**Exercise directions**
Using the listing below, retype exactly the lines starting at the one with "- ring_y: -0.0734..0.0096" and ending at the one with "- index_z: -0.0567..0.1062", and include both.

**Material provided**

►

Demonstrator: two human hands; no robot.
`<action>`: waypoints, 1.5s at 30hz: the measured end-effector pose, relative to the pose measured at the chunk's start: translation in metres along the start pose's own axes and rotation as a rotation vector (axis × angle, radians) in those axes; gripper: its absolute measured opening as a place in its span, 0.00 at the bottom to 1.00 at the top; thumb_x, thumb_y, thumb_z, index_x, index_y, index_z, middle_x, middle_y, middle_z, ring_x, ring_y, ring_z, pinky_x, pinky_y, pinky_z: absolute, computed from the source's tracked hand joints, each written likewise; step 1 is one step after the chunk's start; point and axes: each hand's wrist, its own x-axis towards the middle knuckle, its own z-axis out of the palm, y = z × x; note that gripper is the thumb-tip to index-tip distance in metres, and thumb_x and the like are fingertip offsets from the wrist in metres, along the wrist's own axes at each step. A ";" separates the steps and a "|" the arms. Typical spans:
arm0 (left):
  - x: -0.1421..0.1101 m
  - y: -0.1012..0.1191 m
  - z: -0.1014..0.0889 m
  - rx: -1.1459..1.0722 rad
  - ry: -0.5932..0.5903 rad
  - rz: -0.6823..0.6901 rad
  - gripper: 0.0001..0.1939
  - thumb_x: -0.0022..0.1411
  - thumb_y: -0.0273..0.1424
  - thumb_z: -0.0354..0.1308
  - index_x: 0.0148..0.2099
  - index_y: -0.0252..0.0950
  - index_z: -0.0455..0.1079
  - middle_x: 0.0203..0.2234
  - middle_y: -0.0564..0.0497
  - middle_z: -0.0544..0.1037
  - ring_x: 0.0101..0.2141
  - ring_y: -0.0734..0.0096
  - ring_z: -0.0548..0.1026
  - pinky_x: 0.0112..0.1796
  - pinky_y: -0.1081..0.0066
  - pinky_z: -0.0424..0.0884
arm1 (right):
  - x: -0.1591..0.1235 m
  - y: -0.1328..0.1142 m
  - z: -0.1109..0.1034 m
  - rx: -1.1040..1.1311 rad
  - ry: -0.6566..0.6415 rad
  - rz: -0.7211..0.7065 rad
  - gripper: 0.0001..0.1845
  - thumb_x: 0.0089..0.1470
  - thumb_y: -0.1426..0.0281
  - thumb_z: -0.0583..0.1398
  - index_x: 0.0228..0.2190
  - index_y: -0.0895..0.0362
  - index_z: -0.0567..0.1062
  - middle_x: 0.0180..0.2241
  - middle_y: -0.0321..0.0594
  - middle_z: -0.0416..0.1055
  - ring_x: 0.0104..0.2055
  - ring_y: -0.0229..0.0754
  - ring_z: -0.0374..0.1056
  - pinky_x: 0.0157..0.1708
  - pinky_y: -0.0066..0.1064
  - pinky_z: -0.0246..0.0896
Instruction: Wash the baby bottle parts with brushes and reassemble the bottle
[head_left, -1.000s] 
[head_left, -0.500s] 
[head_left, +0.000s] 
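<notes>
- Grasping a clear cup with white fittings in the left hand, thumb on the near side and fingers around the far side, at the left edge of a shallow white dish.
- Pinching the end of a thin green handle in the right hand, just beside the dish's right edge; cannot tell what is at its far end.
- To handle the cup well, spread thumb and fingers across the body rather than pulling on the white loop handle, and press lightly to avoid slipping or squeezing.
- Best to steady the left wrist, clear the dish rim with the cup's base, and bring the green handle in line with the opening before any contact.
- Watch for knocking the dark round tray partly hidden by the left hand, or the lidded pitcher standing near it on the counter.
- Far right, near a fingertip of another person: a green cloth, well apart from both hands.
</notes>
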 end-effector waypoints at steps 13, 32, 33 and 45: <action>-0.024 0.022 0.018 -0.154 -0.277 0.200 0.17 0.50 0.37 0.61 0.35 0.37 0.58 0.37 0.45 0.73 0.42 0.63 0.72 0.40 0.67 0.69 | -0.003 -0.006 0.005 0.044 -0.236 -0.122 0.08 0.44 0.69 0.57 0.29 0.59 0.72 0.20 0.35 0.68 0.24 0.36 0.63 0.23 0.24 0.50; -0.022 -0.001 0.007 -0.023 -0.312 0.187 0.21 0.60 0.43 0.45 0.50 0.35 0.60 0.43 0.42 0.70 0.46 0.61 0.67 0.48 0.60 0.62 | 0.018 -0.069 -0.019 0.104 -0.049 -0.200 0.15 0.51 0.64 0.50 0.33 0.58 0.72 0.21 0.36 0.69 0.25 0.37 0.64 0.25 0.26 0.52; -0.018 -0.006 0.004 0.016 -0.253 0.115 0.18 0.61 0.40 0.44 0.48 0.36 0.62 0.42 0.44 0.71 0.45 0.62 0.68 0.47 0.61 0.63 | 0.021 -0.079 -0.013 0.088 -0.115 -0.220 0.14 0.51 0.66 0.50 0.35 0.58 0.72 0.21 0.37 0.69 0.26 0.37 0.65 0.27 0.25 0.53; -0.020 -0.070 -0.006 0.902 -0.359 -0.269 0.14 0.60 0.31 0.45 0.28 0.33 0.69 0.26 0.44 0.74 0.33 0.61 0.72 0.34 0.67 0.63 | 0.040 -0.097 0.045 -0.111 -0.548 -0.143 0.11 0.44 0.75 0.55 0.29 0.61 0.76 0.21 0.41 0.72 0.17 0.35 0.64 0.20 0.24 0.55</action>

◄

**Solution**
  - ring_y: -0.0734..0.0096
  - ring_z: -0.0548..0.1026
  - pinky_x: 0.0112..0.1796
  - pinky_y: -0.1081..0.0066
  - pinky_z: -0.0424..0.0884
arm1 (right):
  - x: -0.1591..0.1235 m
  - y: -0.1328..0.1142 m
  - z: -0.1109..0.1034 m
  - rx: -1.1040..1.1311 rad
  - ry: -0.6566..0.6415 rad
  - rz: -0.7211..0.7065 rad
  - gripper: 0.0001..0.1845
  - thumb_x: 0.0089..0.1470
  - thumb_y: -0.1426..0.0281
  - thumb_z: -0.0583..0.1398
  - index_x: 0.0228..0.2190
  - index_y: -0.0895..0.0362
  - index_z: -0.0567..0.1062

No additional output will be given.